Redefining String goes against the Haskell report and so does dropping Char.

If you design a new language, that might be feasible.

Ambrose · October 10, 2024, 3:29am

Per Wikipedia at least, UTF-8 didn’t rise to dominance until the mid/late '00s. Yet another fun example of Haskell being old.

If only people would treat this sort of thing as fun instead of complaining so much. We can deal with it - it’s just programming

atravers · October 10, 2024, 6:37am

Actually I was thinking about a future Haskell Report, but that would be years away - I would be starting small with something like Hugs, and slowly switch its sources over to an abstract String/Text while removing Char, to get a better idea of where the problems are lurking…

AndreasPK · October 11, 2024, 5:34pm

Redefining String goes against the Haskell report and so does dropping Char .

Language editions when

atravers · October 11, 2024, 6:06pm

If you mean language editions like what’s possible in Rust…I would suggest waiting for the second Rust compiler to be fully operational: it too will need to support language editions, which would then provide a point of comparison with the existing compiler. A Haskell language-edition extension could then use those two implementations of editions as points of reference.

hasufell · October 12, 2024, 6:18am

You mean when a certain language edition is enabled, it would also swap base and other libraries (because it can’t be cabal flags)?

I’m having a bit of a hard time imagining how that would work overall.

AndreasPK · October 16, 2024, 5:04pm

I’m doubt the idea I describe below is worth the complexity/effort.
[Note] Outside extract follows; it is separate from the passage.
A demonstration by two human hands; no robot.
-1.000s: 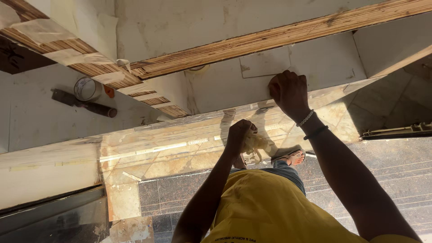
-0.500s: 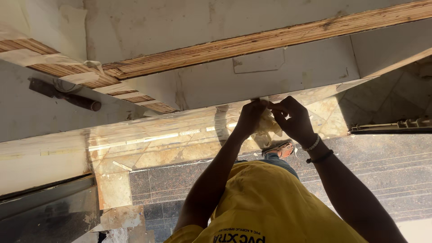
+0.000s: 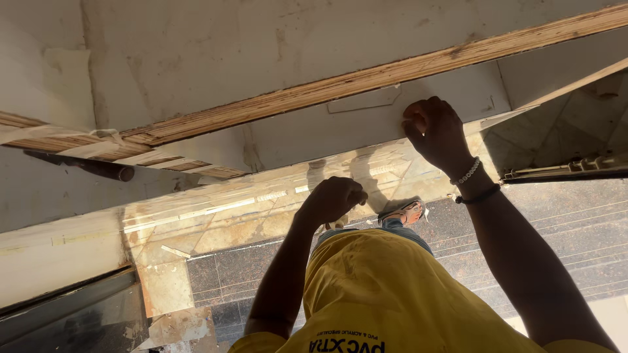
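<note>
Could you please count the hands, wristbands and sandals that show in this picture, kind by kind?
Hands: 2, the left hand and the right hand
Wristbands: 2, the white beaded wristband and the black wristband
Sandals: 1, the sandal
Total: 5

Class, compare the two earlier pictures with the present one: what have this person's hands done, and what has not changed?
Half a second ago both hands met at the lower edge of the white panel. Now the right hand has moved back up against the panel, where it pressed a second ago, and the left hand has dropped away, closed in a fist. What it holds is hidden. The plywood edge and tiled floor are unchanged.
</note>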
There will imo always be different types covering different needs between builders, human text, string-like byte sequences and pinned vs unpinned. So I don’t believe one can eradicate the awkwardness completely. Merely reduce it!

But with that disclaimer out of the way:

I was more thinking of it swapping out what some names map to rather than whole packages. Something along the lines of -XFancyStrings that has fundamental compiler support inspired by backpack which means:

String literals are Text/String dependent on -XFancyStrings
There is a mechanism in place for libraries to provide different implementations for a given name dependent on the language edition.
This can be used to map names fromData.String and other relevant modules to implementations/types using either [Char] or Text.
For example definitions in Data.String would mostly map to one of Data.String.Legacy or Data.String.Text depending on the edition used.

That should mean:

A code base would compile without change if:
- Strings are treated as opaque
- The code base uses the same edition for all modules.
- Dependencies provide a interface for the given edition.
Code access string internals can be compatible with both editions by providing different implementations for each edition.
Code compiled using the new edition can use packages that only have a old edition interface by explicitly converting arguments. (Or maybe GHC/HLS could even do this for us if desired)

In theory that would allow everyone to use a Opaque String type in a forward compatible way, and once all their dependencies are up to date they can just switch to the new edition themselves.

But as I said. I’m not convinced it’s worth it.

maxigit · October 17, 2024, 10:31am

Unless you don’t do anything with them Strings are rarely treated as opaque. String being lists, pretty much everything done to them (split, map, combine, etc …) will be done with list functions from the Prelude. In fact, that’s even the point of using Strings, to use them as list (the opposite of opaque).

AndreasPK · October 17, 2024, 1:06pm

Of course if your code base does that you would simply have to either change it or remain on the old language edition (potentially introducing explicit conversions if your dependencies drop the old-version interface).

But I still think the vast majority of string (or FilePath) use is opaque if you look at it on a per-function level. And on all those functions where you simply pass a String along, or store it in some data type, nothing would need to change. Which is why I think Language editions could reduce the pain of a eco-system wide transition from String to Text a lot if it ever happened, but they still can’t make all code magically work with Text that worked with String.